During 2017-18, there were lengthy arguments against the dredging in the Senedd and a petition against it over fears the mud is contaminated with radiation and hadn’t been tested appropriately.
NRW said: “We will only grant the licence if the company can demonstrate it complies with legal requirements and we’re confident the proposed activity will not harm people or the environment.”
AM memorial policy likely be reviewed
The Assembly Commission will review its policy regarding memorials to deceased former AMs on the Assembly estate after calls to change the current policy that memorials will only be allowed to AMs who died at least 10 years ago.
At present, only the former Labour AM, Val Feld (1947-2001), has a memorial in the form of a purple plaque with plans in place for a permanent memorial near the estate to former First Minister, Rhodri Morgan (1939-2017).

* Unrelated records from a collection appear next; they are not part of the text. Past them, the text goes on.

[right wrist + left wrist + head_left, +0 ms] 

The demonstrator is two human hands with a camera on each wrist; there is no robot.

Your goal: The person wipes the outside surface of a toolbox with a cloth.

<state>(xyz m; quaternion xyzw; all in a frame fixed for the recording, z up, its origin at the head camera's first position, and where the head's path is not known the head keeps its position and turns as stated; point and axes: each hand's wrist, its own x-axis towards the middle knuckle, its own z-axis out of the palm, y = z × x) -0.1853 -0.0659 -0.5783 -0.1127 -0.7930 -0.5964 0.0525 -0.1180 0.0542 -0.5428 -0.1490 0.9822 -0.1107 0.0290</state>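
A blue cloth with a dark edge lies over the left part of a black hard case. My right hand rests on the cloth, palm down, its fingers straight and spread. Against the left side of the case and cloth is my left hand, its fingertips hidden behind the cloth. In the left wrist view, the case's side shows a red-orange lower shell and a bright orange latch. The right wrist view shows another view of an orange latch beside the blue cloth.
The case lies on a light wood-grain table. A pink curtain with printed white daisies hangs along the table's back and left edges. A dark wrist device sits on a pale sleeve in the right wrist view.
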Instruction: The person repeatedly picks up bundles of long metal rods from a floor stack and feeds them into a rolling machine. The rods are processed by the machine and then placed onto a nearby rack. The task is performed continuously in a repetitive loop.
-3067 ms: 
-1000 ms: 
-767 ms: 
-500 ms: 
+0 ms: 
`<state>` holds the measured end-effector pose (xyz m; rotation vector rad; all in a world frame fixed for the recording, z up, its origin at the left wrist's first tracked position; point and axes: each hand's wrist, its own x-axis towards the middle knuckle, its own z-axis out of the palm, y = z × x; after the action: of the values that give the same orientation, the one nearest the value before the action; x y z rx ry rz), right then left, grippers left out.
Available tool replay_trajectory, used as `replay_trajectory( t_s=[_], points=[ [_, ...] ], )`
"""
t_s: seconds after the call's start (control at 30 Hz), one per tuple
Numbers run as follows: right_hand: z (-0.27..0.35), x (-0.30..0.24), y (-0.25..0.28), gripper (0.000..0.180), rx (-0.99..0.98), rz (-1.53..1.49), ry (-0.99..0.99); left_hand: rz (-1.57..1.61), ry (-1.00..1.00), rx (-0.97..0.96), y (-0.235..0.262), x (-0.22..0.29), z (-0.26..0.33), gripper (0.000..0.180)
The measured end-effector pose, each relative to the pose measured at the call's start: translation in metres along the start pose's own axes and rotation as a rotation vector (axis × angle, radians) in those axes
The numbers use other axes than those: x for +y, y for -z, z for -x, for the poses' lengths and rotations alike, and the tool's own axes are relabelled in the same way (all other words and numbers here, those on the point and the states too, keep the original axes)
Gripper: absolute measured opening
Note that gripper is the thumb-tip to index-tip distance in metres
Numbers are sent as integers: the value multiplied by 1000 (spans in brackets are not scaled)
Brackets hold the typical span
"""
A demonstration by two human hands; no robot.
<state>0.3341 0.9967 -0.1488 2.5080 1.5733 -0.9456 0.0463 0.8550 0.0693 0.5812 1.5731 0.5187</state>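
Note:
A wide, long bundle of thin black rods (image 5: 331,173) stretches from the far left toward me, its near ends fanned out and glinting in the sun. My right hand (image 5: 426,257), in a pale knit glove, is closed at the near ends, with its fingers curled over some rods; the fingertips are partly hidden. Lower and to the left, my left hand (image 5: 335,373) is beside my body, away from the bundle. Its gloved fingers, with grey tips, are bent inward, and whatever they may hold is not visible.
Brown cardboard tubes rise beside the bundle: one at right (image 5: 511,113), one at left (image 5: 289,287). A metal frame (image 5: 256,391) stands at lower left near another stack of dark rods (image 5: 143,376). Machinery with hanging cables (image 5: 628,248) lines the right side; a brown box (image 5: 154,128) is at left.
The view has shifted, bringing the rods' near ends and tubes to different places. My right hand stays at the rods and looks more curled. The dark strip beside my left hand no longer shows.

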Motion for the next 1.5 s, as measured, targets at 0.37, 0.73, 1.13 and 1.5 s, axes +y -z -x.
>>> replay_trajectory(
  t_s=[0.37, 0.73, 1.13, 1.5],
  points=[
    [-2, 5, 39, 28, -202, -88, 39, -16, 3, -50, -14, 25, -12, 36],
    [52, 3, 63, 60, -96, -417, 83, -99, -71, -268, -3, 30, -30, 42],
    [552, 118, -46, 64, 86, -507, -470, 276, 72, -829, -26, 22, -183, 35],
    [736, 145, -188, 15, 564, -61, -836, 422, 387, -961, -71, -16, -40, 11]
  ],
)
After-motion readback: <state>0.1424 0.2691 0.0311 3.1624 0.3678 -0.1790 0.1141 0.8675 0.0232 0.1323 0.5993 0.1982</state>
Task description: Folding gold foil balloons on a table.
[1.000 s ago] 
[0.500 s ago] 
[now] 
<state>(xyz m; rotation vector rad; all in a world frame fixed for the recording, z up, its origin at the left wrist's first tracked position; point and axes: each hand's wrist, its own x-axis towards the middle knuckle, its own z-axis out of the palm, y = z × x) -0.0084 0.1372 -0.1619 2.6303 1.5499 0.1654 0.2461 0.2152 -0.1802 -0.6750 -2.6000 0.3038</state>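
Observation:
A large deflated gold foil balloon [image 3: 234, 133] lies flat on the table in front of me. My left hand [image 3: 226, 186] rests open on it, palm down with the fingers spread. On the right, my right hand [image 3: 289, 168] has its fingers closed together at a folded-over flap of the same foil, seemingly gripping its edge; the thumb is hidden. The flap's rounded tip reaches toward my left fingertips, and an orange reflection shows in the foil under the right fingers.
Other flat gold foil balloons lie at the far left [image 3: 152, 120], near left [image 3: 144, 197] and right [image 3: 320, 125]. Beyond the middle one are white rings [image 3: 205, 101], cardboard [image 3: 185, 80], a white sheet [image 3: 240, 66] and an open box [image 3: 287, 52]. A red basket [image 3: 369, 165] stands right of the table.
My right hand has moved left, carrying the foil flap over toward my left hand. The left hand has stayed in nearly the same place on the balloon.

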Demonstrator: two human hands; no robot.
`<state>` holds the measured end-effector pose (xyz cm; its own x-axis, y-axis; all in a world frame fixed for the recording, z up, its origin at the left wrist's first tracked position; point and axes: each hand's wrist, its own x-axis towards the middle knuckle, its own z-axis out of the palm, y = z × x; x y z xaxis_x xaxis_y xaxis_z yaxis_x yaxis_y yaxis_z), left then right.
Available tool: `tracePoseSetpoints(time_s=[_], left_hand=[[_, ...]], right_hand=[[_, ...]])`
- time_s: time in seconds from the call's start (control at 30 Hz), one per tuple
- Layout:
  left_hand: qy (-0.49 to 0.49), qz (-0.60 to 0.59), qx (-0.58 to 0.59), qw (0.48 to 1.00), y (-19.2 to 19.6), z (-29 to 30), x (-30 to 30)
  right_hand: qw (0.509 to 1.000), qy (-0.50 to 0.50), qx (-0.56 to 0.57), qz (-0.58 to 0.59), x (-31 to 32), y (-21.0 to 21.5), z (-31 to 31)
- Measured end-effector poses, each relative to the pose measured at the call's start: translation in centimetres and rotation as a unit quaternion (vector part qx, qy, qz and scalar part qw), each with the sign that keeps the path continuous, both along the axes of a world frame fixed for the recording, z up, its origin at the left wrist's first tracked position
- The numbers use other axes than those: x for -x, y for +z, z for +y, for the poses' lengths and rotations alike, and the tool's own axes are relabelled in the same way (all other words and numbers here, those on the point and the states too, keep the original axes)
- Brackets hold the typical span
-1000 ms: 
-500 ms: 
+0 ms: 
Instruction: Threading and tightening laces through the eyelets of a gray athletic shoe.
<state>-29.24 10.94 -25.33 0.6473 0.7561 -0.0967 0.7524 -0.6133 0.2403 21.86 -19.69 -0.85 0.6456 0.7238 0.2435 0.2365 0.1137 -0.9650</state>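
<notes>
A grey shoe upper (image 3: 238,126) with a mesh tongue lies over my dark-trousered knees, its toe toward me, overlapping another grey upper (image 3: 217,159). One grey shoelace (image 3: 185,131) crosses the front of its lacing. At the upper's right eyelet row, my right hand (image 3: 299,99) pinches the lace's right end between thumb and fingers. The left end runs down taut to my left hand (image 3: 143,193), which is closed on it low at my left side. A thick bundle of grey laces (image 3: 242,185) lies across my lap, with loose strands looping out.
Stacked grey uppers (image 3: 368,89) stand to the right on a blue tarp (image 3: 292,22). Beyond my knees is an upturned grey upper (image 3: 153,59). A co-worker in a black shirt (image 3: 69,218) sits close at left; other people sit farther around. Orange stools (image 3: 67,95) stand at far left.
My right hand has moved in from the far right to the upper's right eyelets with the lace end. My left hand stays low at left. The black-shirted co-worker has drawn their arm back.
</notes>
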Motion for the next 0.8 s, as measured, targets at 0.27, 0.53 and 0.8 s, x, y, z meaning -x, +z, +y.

However, AMs across all parties have called for similar memorials to be put in place for recently-deceased AMs including former Minister, Carl Sargeant (1968-2017), and former Plaid Cymru AM, Steffan Lewis (1984-2019).
Llywydd, Elin Jones (Plaid, Ceredigion), said it was up to AMs as a whole to decide whether the policy should change, saying AMs should, “make those views known to….the Commission, but I need to have the policy and the decisions expressed in the context of the majority feeling of this assembly.”